Activity - Exactly reproduce the lines from the top of the entries below through the line containing "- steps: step", with both ends included.

Records shown -

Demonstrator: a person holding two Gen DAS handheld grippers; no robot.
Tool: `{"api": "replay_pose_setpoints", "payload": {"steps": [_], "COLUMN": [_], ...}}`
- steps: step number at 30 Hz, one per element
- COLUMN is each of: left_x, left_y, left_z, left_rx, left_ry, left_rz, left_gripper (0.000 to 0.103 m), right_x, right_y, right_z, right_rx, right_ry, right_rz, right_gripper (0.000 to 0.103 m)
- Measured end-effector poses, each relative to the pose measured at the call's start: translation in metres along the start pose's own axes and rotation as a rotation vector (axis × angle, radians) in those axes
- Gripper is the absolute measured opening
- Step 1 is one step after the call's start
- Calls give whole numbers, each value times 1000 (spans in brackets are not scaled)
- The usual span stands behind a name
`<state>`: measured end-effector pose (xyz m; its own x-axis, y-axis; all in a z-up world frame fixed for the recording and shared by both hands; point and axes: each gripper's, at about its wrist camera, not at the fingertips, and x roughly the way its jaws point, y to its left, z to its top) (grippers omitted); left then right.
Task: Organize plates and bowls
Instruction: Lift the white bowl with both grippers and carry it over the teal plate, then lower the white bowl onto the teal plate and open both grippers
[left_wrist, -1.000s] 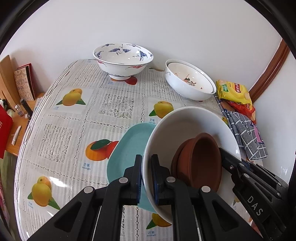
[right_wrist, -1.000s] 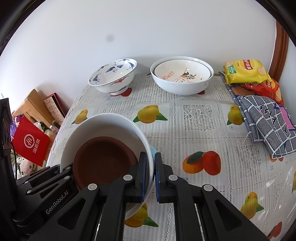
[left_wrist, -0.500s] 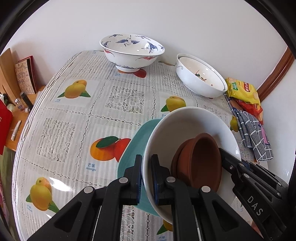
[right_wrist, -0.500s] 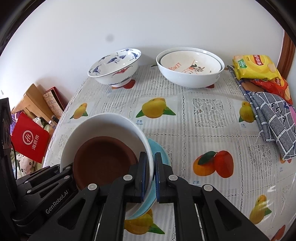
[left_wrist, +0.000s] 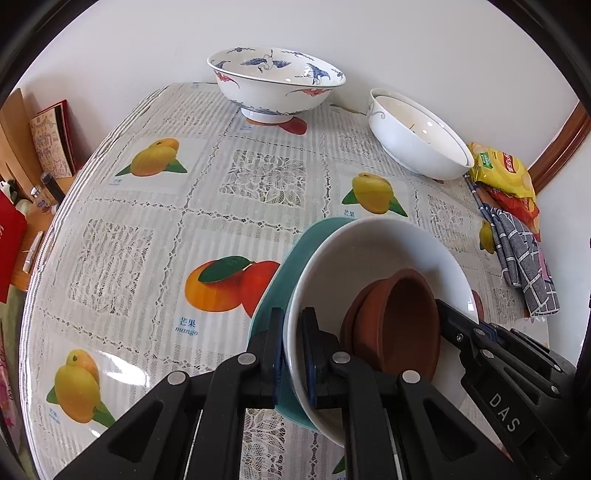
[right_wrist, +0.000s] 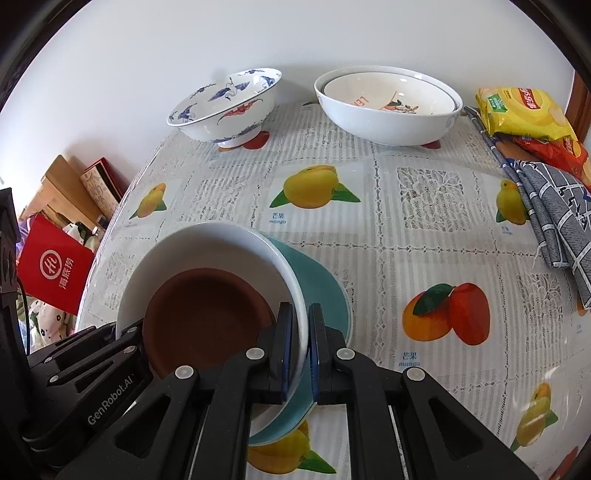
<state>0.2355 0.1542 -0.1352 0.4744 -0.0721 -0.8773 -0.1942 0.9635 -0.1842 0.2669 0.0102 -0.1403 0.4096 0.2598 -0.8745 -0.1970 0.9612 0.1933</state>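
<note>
**Spotter:** What do you have in the grippers?

**Operator:** I have the white bowl (left_wrist: 376, 254) by both sides. My left gripper (left_wrist: 293, 354) is clamped on its rim, one pad inside and one outside. My right gripper (right_wrist: 299, 350) is clamped the same way on the opposite rim.

**Spotter:** Anything inside it?

**Operator:** Brown dishes (right_wrist: 203, 317) sit nested in the white bowl, leaning toward the right gripper's side in my left view.

**Spotter:** Where is the bowl over the table?

**Operator:** Directly above the teal plate (right_wrist: 317, 284), which lies flat on the fruit-print tablecloth (left_wrist: 147, 229). I cannot tell whether the bowl touches the plate.

**Spotter:** And the rest?

**Operator:** At the far edge, by the wall, a blue-and-red patterned bowl (left_wrist: 275, 86) stands upright, and beside it two white bowls (right_wrist: 388, 105) are stacked one in the other. Snack packets (right_wrist: 524, 110) and a checked cloth (right_wrist: 554, 214) lie on the right side.
</note>
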Motion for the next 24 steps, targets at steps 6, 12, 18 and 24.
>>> {"api": "replay_pose_setpoints", "payload": {"steps": [6, 12, 18, 24], "left_x": [1, 1, 0, -2], "left_y": [1, 0, -1, -1], "left_z": [1, 1, 0, -2], "left_rx": [7, 18, 29, 40], "left_ry": [-7, -10, -13, -6], "left_rz": [6, 6, 18, 19], "left_gripper": [11, 11, 13, 15], "right_x": [3, 3, -1, -7], "right_y": [1, 2, 1, 2], "right_z": [0, 0, 0, -2], "right_rx": [-6, -21, -32, -48], "right_ry": [-3, -14, -21, -37], "right_rz": [3, 1, -11, -29], "right_gripper": [7, 7, 9, 11]}}
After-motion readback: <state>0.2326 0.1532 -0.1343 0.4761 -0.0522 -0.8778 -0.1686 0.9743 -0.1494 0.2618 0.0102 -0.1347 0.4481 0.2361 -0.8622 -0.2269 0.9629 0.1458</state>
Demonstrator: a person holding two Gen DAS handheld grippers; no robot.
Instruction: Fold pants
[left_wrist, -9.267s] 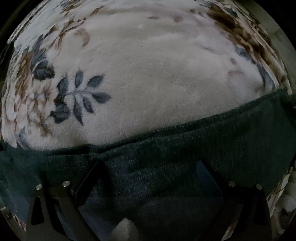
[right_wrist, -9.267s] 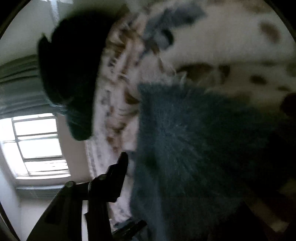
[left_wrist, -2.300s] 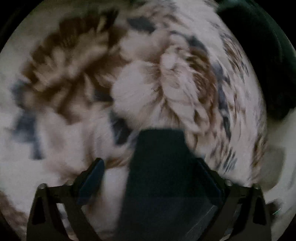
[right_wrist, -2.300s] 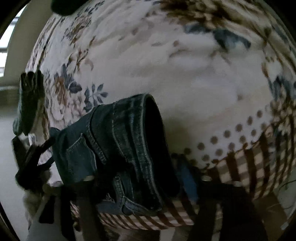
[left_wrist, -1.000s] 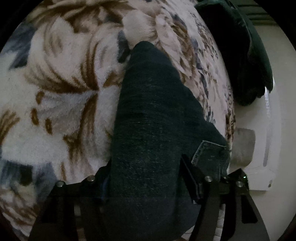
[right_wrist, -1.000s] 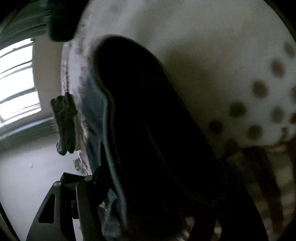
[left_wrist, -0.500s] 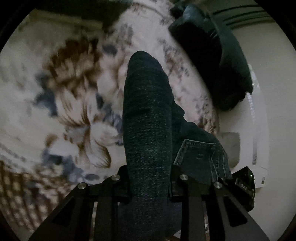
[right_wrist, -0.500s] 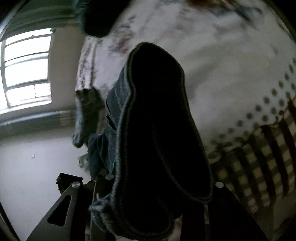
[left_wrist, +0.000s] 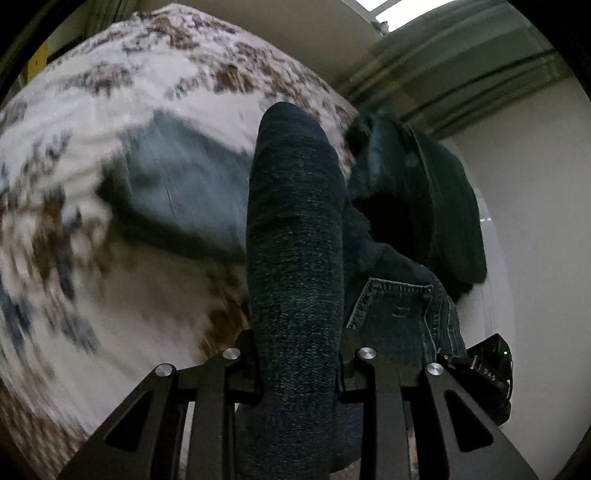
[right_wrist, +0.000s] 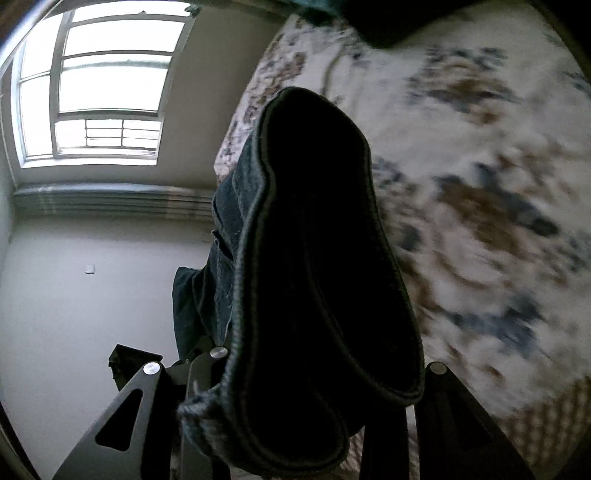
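Observation:
The dark blue jeans (left_wrist: 295, 236) are folded into a thick bundle and lifted off the floral blanket (left_wrist: 110, 288). My left gripper (left_wrist: 299, 365) is shut on the folded edge, and a back pocket (left_wrist: 395, 314) hangs to its right. In the right wrist view my right gripper (right_wrist: 310, 373) is shut on the other side of the jeans (right_wrist: 314, 258), whose stacked hems fill the middle. The fingertips of both grippers are hidden by cloth.
A lighter blue folded garment (left_wrist: 177, 188) lies on the blanket to the left. A dark green garment pile (left_wrist: 432, 199) sits at the bed's far edge. A bright window (right_wrist: 99, 85) and white wall (right_wrist: 92, 295) are beyond the bed (right_wrist: 480, 203).
Both grippers have lifted the folded jeans higher and swung them over the bed. The view now shows the light blue garment, the window and the wall.

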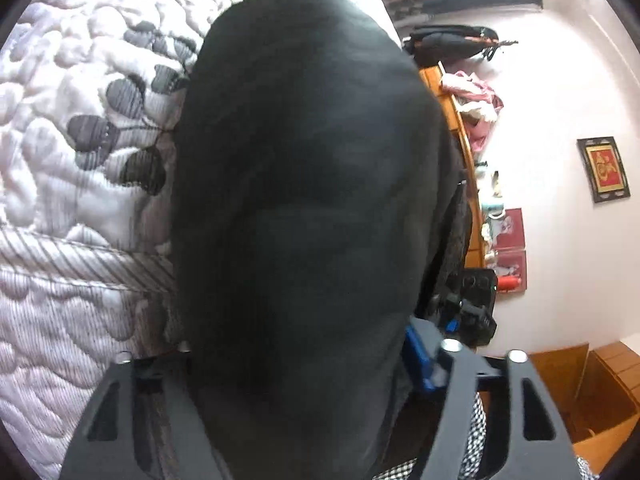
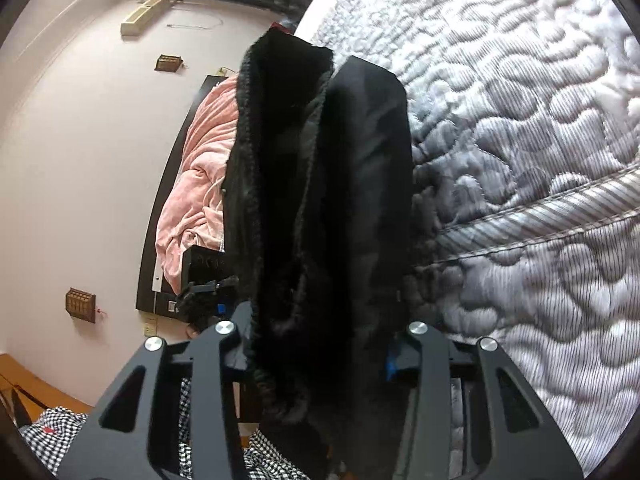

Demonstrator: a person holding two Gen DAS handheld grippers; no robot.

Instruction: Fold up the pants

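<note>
The black pants [image 1: 304, 200] hang lifted off the bed and fill the middle of the left wrist view. My left gripper [image 1: 308, 368] is shut on the cloth, which hides its fingertips. In the right wrist view the pants [image 2: 320, 200] show a fleecy lining and a smooth outer layer. My right gripper [image 2: 324, 344] is shut on them, fingertips hidden by cloth. The right gripper's body [image 1: 472, 300] shows beside the pants in the left wrist view; the left gripper's body [image 2: 204, 292] shows in the right wrist view.
A white quilted bedspread [image 1: 80, 160] with grey leaf prints covers the bed [image 2: 520, 160]. A pink blanket [image 2: 200, 184] lies on the dark headboard. A wooden shelf [image 1: 468, 152] holds clutter. Checked cloth [image 2: 64, 428] is at the bottom. A cardboard box [image 1: 600, 392] stands on the floor.
</note>
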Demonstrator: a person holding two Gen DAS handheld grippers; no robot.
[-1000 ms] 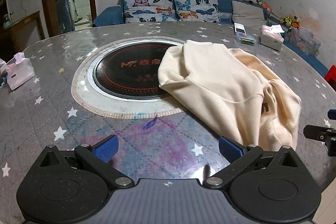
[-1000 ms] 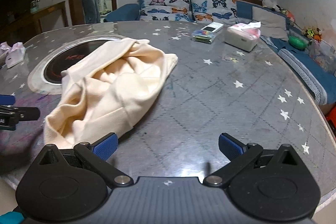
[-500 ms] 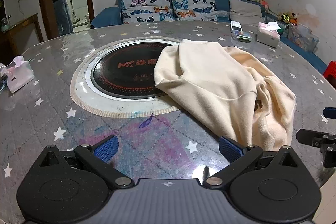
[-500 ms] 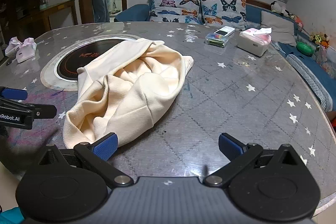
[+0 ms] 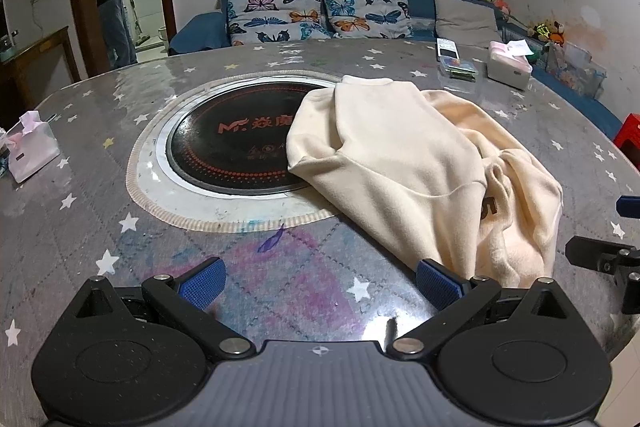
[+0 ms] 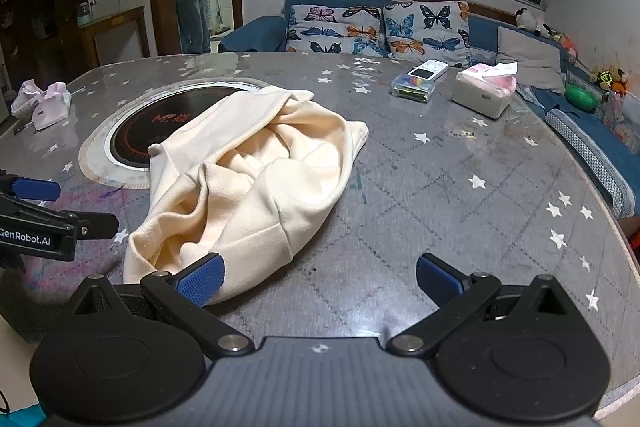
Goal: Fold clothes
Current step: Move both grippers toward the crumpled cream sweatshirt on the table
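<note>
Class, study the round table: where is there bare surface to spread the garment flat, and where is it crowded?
Bare: the starred table right of the cream sweatshirt, short of the tissue box. Also the near strip between sweatshirt and hotplate. Crowded: the far right, with the tissue box and plastic case.

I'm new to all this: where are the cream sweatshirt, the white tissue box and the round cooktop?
cream sweatshirt (image 6: 256, 183): right wrist view, crumpled middle.
white tissue box (image 6: 480, 99): right wrist view, front wall.
round cooktop (image 5: 232, 151): left wrist view, bare black glass.
</note>
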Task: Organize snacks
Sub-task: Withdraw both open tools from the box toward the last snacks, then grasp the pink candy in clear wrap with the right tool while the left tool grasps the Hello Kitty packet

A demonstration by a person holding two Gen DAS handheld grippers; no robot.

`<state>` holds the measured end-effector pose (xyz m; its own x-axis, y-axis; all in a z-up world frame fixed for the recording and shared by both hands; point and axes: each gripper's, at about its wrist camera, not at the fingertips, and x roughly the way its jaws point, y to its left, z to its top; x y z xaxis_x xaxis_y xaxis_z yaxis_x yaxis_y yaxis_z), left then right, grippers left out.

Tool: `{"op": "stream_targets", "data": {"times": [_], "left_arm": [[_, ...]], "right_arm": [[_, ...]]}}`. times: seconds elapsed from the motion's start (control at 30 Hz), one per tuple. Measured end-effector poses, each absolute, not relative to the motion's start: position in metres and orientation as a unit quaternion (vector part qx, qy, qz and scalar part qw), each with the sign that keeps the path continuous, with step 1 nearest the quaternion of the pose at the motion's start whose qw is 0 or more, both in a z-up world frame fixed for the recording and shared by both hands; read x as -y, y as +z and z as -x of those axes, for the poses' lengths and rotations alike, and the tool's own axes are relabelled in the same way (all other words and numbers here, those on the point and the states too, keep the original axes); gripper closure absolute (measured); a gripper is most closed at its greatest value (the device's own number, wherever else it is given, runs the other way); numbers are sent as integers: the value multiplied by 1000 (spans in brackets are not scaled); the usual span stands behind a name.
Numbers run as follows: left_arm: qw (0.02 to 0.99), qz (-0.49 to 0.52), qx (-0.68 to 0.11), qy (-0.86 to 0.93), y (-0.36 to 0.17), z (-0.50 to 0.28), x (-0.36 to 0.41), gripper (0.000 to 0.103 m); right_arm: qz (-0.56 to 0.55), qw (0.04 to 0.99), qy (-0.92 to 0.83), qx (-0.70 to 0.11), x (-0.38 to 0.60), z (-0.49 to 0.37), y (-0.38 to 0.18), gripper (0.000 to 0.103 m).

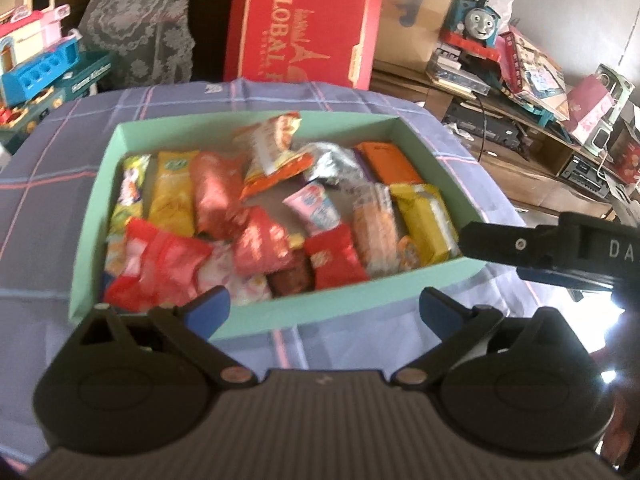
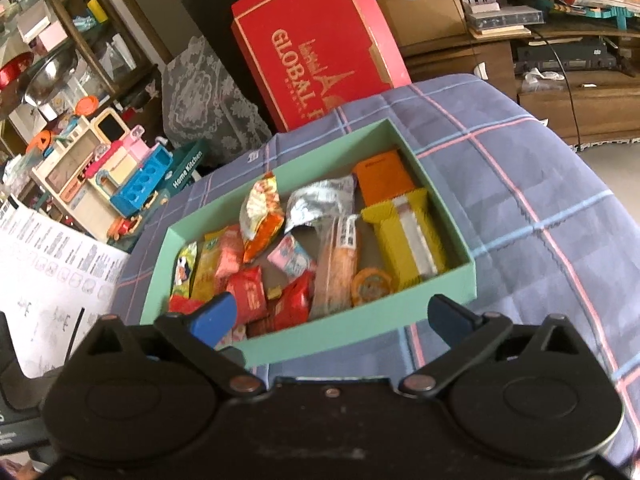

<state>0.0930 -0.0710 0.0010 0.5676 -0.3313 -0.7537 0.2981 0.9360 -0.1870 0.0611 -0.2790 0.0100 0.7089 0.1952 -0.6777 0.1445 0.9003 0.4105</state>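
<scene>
Both tools hang with jaws spread wide and nothing between them: the left gripper (image 1: 325, 305) and right gripper (image 2: 332, 314) hover just short of the green box (image 1: 256, 320) of snack packets (image 1: 256, 216) on the plaid cloth (image 2: 520, 184). Motion blur smears the packet labels.

A matt green cardboard box (image 1: 172, 322) is seen on a woven checked cloth (image 2: 520, 184). Glossy, crinkled plastic and foil snack wrappers (image 1: 256, 200) are held in it. The fingertips (image 1: 210, 304) are covered in smooth blue plastic on matt black arms. A glossy red carton (image 2: 316, 52) is seen behind
</scene>
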Motion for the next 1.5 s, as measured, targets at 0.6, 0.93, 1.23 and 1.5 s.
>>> {"op": "stream_targets", "data": {"times": [0.6, 0.93, 1.23, 1.5], "left_arm": [[875, 61, -471, -90, -31, -60, -24, 0], [872, 97, -479, -32, -49, -59, -76, 0], [866, 132, -482, 2, -59, -65, -112, 0], [865, 141, -481, 2, -62, -73, -116, 0]], "right_arm": [[-178, 877, 71, -441, 210, -53, -7, 0], [-142, 871, 93, -461, 173, -53, -18, 0], [-72, 864, 126, -483, 112, -57, -36, 22], [-34, 859, 154, -488, 77, -65, -48, 49]]}}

Response to this task -
Demonstrator: a person holding two Gen DAS handheld grippers; no robot.
Tool: `{"api": "replay_pose_setpoints", "payload": {"steps": [_], "COLUMN": [_], ...}}`
- steps: step number at 30 Hz, one per element

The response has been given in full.